**Task directions:**
From the records below, output exactly the lines running from the line containing "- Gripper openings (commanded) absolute" through the line containing "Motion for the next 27", and no others.

══ The data ══

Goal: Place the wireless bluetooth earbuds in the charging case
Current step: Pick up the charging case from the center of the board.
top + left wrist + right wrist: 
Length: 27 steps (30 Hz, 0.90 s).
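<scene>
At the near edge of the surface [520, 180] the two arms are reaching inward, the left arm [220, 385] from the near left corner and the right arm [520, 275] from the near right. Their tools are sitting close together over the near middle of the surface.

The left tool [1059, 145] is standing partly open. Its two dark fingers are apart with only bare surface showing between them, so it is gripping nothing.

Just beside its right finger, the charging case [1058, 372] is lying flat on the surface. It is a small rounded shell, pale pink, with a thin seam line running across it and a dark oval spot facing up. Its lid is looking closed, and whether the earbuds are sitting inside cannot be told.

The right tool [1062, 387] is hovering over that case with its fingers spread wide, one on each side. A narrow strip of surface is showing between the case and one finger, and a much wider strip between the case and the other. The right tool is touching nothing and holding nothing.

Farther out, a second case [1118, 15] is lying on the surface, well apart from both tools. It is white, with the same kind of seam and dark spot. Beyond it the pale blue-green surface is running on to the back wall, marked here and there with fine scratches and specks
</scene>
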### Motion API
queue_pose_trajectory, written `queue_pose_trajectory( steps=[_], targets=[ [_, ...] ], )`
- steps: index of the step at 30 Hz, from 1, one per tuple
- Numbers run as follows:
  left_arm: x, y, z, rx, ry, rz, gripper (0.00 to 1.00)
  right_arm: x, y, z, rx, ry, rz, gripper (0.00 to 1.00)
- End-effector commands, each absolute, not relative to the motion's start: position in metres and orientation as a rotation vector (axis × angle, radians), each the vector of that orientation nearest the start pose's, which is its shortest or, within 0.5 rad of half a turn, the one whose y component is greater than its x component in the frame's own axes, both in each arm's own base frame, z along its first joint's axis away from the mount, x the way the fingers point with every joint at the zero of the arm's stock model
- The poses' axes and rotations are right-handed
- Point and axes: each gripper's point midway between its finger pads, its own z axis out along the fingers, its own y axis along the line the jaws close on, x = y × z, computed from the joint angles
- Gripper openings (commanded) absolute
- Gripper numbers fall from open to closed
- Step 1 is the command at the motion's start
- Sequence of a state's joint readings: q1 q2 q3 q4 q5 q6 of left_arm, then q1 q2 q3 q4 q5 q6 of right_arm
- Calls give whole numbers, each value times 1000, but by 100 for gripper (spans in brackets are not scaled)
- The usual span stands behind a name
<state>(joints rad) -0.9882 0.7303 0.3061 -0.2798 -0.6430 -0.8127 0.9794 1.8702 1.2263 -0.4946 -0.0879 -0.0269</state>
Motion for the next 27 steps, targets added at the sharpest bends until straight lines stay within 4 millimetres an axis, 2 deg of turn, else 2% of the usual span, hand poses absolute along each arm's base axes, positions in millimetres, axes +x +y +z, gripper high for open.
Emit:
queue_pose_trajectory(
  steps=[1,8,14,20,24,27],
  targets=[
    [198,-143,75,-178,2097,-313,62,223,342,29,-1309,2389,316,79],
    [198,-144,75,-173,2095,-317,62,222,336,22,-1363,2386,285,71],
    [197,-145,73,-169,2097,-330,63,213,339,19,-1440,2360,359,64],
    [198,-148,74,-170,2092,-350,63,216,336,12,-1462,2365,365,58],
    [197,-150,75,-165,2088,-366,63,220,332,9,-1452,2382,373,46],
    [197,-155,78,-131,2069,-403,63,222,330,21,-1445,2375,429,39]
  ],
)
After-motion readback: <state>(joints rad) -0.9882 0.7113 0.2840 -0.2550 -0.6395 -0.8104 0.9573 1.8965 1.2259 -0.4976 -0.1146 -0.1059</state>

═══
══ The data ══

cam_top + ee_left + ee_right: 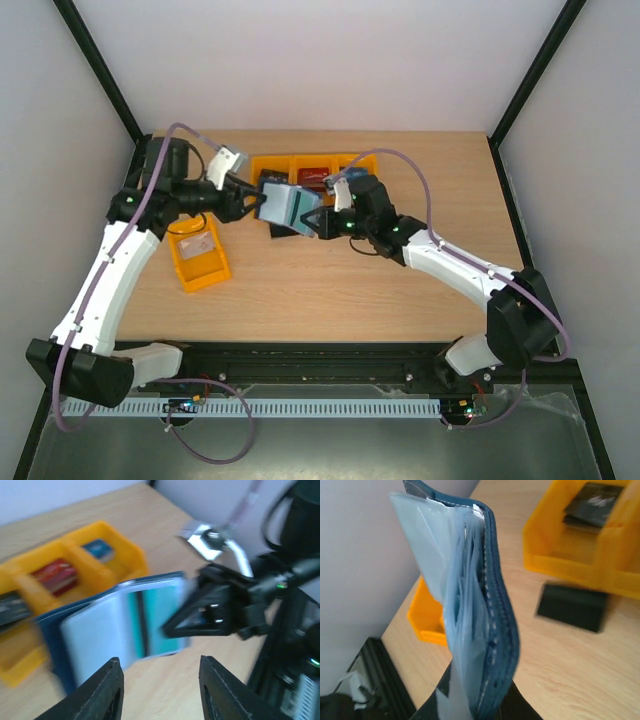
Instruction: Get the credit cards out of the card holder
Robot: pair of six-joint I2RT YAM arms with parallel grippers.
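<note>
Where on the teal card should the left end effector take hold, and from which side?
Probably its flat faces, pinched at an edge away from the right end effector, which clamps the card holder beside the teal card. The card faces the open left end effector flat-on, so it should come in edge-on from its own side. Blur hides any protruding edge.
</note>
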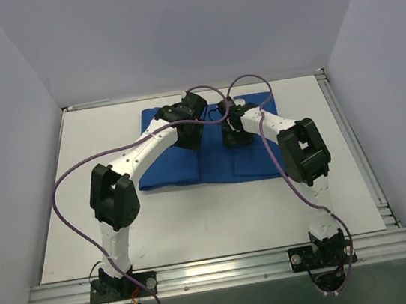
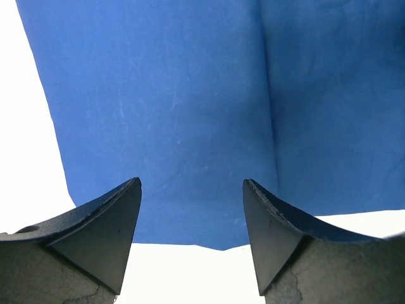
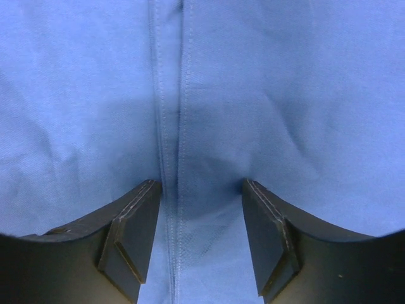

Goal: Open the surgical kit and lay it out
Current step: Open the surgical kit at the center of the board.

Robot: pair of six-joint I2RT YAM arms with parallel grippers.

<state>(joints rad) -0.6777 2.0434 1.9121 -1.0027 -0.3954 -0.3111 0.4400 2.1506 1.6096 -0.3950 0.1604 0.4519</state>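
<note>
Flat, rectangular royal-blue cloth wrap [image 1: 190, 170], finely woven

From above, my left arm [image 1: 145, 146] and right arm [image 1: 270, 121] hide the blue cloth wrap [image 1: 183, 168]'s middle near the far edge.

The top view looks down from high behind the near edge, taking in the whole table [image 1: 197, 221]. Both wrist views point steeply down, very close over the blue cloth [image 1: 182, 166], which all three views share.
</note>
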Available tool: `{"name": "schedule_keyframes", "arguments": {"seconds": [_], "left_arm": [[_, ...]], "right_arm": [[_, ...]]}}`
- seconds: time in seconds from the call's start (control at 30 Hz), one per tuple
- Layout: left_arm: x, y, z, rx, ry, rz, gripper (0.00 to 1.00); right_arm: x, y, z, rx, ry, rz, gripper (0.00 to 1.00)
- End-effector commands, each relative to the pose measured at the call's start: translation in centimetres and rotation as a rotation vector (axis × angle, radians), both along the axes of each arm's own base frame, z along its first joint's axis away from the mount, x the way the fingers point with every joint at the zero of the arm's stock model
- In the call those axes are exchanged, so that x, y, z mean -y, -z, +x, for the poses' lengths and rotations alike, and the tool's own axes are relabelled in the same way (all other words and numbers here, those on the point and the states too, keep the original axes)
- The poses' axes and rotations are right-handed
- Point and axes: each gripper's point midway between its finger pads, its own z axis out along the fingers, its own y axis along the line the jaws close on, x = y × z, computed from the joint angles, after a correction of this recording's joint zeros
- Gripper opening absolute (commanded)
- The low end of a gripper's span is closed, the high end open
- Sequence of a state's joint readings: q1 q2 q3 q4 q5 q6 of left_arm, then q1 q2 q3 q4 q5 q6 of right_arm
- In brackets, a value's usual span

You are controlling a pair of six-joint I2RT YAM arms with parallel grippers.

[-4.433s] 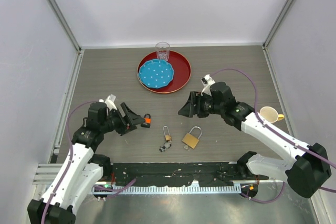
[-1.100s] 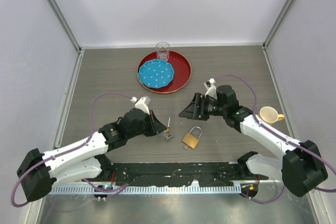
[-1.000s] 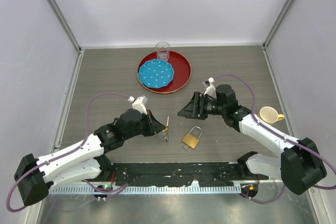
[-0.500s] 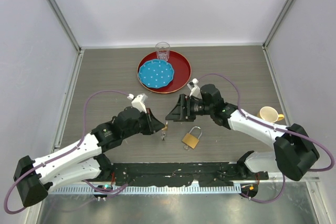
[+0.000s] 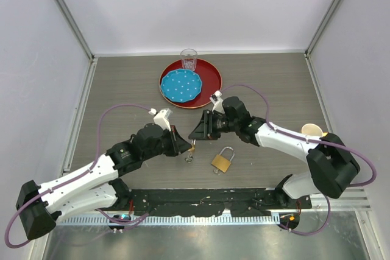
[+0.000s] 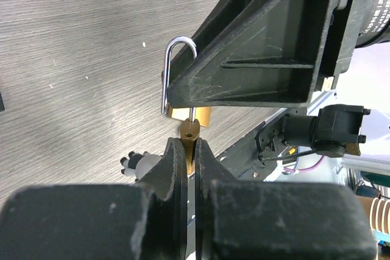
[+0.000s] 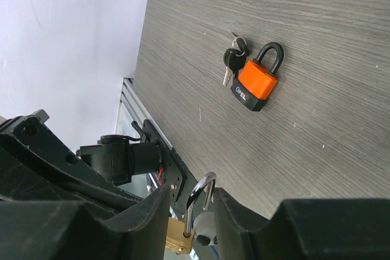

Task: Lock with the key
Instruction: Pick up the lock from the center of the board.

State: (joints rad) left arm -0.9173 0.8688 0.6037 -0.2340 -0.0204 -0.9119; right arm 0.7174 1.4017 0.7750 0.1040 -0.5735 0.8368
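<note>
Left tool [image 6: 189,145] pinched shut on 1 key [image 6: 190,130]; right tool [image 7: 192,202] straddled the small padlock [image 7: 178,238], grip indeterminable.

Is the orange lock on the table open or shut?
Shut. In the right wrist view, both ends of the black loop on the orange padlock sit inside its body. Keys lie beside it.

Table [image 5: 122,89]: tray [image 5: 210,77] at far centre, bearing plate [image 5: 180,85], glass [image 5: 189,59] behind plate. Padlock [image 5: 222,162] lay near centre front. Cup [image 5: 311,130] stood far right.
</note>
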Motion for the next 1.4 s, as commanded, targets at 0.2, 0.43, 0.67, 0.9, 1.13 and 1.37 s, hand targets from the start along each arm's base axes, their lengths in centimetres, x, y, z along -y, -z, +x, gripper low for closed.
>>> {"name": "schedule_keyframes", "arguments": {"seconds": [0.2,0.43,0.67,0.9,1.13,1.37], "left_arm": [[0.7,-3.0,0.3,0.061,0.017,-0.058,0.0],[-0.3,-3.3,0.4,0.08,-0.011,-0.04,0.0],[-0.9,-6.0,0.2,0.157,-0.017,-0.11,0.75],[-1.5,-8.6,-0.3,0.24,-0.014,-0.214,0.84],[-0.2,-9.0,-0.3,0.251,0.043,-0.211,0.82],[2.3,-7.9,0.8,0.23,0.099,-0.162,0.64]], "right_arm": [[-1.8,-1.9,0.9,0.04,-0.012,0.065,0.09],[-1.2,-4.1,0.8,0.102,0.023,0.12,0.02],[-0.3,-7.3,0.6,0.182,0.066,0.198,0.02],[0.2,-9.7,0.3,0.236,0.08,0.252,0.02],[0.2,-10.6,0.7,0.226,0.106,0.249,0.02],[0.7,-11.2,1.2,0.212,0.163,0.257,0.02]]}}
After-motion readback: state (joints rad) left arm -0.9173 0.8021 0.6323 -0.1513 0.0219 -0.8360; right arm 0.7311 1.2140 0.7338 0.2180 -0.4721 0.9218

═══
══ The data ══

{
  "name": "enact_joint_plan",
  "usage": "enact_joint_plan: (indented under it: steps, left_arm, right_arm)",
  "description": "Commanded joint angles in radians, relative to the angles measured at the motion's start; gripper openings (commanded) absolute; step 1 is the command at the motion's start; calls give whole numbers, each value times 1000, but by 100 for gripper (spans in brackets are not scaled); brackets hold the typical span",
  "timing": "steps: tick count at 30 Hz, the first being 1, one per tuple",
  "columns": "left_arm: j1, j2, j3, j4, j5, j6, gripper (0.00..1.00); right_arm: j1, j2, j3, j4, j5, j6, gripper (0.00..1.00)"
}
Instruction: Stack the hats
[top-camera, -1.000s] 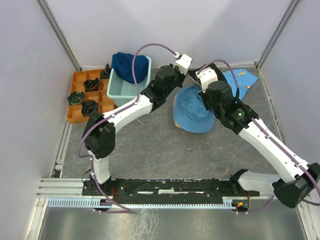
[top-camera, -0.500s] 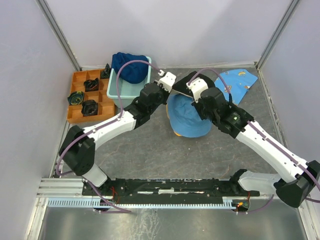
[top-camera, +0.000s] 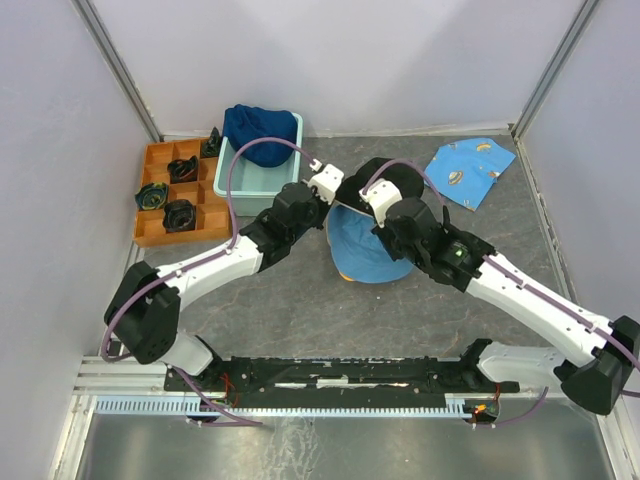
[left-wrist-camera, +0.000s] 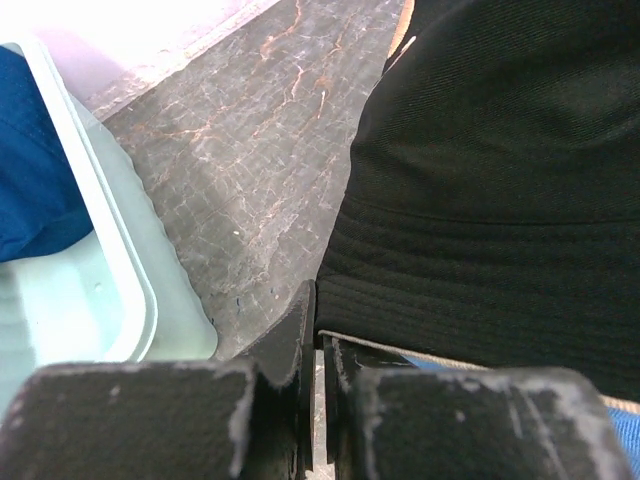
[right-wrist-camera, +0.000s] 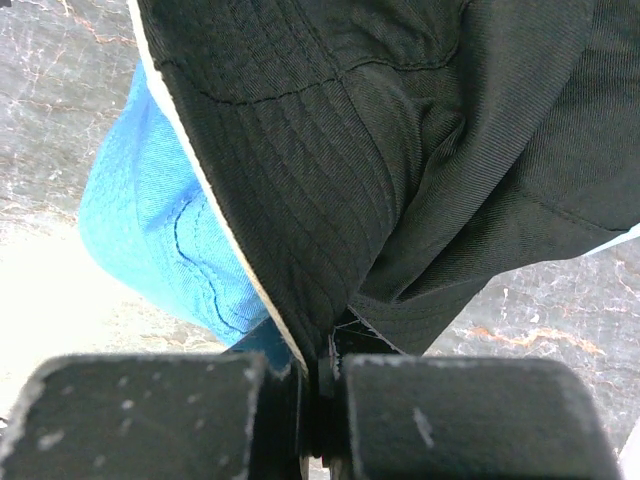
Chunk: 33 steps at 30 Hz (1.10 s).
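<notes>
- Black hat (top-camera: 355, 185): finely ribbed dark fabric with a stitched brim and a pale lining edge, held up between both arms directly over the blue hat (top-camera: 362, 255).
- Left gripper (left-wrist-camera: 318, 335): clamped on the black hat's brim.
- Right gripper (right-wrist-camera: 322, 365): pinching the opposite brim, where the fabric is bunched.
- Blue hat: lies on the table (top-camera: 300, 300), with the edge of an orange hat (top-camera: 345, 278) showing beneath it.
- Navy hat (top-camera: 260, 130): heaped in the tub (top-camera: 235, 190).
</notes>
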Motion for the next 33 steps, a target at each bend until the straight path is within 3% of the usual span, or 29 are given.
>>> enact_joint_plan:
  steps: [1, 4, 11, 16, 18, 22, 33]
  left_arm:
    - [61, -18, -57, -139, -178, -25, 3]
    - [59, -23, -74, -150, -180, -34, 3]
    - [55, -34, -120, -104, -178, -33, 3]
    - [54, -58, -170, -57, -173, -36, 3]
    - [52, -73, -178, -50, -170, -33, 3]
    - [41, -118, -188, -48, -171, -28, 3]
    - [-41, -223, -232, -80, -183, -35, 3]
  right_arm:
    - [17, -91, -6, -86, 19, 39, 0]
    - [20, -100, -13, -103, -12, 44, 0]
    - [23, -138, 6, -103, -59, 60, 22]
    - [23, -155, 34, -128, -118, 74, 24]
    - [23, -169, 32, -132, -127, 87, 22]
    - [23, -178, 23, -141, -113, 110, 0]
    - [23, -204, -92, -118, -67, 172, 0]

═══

**Completed exercise:**
- Gripper openings (commanded) absolute
- Gripper numbers fall from open to closed
- Step 1 is the command at the motion's start
- Sequence of a state's joint readings: q1 q2 q3 q4 q5 q6 of left_arm, then q1 q2 q3 q4 q5 q6 of right_arm
- Calls give whole numbers, each value times 1000, but by 100 for gripper (spans in brackets are not scaled)
- The usual span stands behind a name
<state>(joints rad) -0.9882 0.7303 0.3061 -0.2798 -0.6430 -0.8127 0.9794 1.8702 1.2263 -0.4946 -0.0879 -0.0269</state>
Motion for the next 27 steps, targets added at the sharpest bends until straight lines stay within 4 millimetres an axis, 2 deg of turn, else 2% of the usual span, hand poses absolute along each arm's base axes, positions in millimetres, axes +x +y +z, gripper high for open.

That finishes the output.